>> Support materials: Chapter 16


Chapter 16: Deviance, crime and social control

 

Case studies Video clips Weblinks Further reading Podcasts
Case studies Video clips Weblinks Further reading Podcasts

 

Case Study

Corporate deviance: The case of WorldCom
WorldCom was once the second-largest phone company in the US. Its CEO and founder, Bernard Ebbers, grew the company over a 15-year period, riding the wave of the IT bubble. He had become wealthy from WorldCom's rising stock price and was known for his flamboyance.

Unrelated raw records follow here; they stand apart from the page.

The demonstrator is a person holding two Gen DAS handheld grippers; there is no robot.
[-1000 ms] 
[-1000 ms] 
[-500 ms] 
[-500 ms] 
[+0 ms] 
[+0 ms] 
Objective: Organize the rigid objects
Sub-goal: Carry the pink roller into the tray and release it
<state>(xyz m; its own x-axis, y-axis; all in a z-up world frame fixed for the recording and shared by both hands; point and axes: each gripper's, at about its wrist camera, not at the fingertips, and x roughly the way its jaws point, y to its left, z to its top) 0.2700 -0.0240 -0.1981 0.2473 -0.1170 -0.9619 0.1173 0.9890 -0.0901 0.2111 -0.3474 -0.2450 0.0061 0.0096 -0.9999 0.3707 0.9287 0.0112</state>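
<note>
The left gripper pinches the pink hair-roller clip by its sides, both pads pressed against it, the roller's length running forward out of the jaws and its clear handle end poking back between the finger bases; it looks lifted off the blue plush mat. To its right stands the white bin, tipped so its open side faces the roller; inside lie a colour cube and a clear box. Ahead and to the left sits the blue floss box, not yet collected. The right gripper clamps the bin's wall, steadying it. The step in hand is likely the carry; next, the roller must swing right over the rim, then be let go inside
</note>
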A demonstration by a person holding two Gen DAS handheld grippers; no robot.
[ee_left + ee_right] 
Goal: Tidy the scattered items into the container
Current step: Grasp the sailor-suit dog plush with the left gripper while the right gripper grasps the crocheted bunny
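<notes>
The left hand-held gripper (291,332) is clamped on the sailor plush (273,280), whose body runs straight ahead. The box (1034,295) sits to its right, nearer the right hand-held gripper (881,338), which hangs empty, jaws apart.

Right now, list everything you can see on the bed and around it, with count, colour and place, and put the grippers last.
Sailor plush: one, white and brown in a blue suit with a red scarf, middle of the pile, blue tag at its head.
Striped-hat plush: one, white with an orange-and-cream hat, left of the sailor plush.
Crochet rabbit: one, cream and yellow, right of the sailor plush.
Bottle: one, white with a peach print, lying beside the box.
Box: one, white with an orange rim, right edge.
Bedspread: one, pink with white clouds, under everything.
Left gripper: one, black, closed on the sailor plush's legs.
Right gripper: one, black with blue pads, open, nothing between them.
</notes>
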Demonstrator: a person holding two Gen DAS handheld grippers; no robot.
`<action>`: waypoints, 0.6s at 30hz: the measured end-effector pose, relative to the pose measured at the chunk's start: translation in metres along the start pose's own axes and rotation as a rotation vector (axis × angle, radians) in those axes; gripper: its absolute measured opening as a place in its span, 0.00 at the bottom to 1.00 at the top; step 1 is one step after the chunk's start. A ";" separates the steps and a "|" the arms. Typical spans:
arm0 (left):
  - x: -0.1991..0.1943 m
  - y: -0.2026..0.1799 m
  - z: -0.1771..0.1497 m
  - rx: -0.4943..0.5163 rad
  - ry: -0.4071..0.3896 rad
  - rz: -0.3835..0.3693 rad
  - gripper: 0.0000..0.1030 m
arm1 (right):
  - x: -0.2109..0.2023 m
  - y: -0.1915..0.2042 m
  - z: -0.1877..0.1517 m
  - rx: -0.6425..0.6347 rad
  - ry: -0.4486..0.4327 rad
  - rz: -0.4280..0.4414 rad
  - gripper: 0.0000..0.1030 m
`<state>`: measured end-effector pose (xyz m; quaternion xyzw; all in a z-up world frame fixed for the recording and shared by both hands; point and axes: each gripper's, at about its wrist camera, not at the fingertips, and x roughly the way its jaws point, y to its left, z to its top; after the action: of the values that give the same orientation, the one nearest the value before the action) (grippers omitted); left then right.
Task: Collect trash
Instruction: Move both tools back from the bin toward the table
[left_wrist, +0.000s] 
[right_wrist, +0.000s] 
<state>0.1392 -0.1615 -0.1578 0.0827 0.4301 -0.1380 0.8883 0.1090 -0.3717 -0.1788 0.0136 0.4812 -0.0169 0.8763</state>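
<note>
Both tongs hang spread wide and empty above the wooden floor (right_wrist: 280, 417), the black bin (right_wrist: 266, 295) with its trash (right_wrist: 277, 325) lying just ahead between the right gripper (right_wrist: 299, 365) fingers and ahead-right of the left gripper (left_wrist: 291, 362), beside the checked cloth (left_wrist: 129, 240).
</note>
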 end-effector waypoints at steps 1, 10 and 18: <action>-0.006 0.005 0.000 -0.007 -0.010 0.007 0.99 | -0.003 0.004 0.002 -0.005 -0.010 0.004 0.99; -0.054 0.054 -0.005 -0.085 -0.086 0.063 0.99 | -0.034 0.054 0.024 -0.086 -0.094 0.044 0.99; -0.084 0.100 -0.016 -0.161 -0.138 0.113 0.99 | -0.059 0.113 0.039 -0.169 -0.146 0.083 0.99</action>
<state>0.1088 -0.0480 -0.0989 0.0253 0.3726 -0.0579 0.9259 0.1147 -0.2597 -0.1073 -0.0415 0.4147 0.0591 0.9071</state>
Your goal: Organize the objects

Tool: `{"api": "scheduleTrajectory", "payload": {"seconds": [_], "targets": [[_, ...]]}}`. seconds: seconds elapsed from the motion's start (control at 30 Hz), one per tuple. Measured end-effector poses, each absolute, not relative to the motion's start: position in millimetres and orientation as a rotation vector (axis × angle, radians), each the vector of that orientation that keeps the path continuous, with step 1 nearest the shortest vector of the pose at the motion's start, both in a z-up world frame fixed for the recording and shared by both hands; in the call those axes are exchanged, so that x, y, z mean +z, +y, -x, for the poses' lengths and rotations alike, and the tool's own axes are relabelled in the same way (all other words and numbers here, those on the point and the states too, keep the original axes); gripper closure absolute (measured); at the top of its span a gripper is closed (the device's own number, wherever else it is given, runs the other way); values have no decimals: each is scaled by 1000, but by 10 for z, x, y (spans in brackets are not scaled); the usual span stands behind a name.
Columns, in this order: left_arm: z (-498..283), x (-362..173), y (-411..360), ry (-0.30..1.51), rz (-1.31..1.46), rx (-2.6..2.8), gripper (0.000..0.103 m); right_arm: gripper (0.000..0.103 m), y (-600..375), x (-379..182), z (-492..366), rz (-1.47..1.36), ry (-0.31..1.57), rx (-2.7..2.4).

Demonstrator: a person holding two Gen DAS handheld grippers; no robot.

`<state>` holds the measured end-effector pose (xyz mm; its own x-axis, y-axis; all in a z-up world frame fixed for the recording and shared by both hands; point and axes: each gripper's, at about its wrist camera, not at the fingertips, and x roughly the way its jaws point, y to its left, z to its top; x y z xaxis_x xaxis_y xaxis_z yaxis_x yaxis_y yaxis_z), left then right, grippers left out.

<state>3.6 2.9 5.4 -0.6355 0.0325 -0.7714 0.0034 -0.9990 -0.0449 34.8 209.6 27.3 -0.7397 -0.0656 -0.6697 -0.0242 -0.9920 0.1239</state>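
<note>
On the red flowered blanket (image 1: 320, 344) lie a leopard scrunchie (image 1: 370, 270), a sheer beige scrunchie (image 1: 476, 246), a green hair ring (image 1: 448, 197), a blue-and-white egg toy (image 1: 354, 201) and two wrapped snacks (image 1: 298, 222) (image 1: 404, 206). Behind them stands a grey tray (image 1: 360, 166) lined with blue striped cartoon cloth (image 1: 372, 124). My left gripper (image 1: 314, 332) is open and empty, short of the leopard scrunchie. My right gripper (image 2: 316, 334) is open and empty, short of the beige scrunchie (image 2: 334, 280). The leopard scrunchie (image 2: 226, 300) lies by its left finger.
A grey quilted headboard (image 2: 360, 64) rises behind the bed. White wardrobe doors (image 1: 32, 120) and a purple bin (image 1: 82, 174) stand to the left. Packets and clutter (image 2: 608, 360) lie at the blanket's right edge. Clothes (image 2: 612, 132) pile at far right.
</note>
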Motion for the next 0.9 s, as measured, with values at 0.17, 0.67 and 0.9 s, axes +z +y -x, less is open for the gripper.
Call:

Once the IT investment bubble burst in 2000, the company began to produce fraudulent accounting reports that minimised its expenditures and inflated its investments, profits, and share price. In 2002, accounting irregularities led to an investigation and the resignation of its CEO, with the company declaring bankruptcy that same year—the largest company to do so in US history. In 2006, the CEO was jailed for 25 years for his part in the US$11 billion fraud. The knowledge of the fraud was widespread within the company, and along with similar examples of corporate deviance, such as the global company Enron and HIH in Australia, this case posed the question, 'Is corporate deviance common?'

Discussion questions

  1. Is corporate deviance the same as other forms of deviance? Can a corporation be deviant? Can deviance be a collective property or should deviance be viewed as an individual act?
  2. Does following orders or abiding by organisational culture excuse those who commit corporate deviance?
  3. Despite the occasional scandal, white-collar crime is often considered to be less widely investigated or effectively penalised than blue-collar crime. Why might this be so?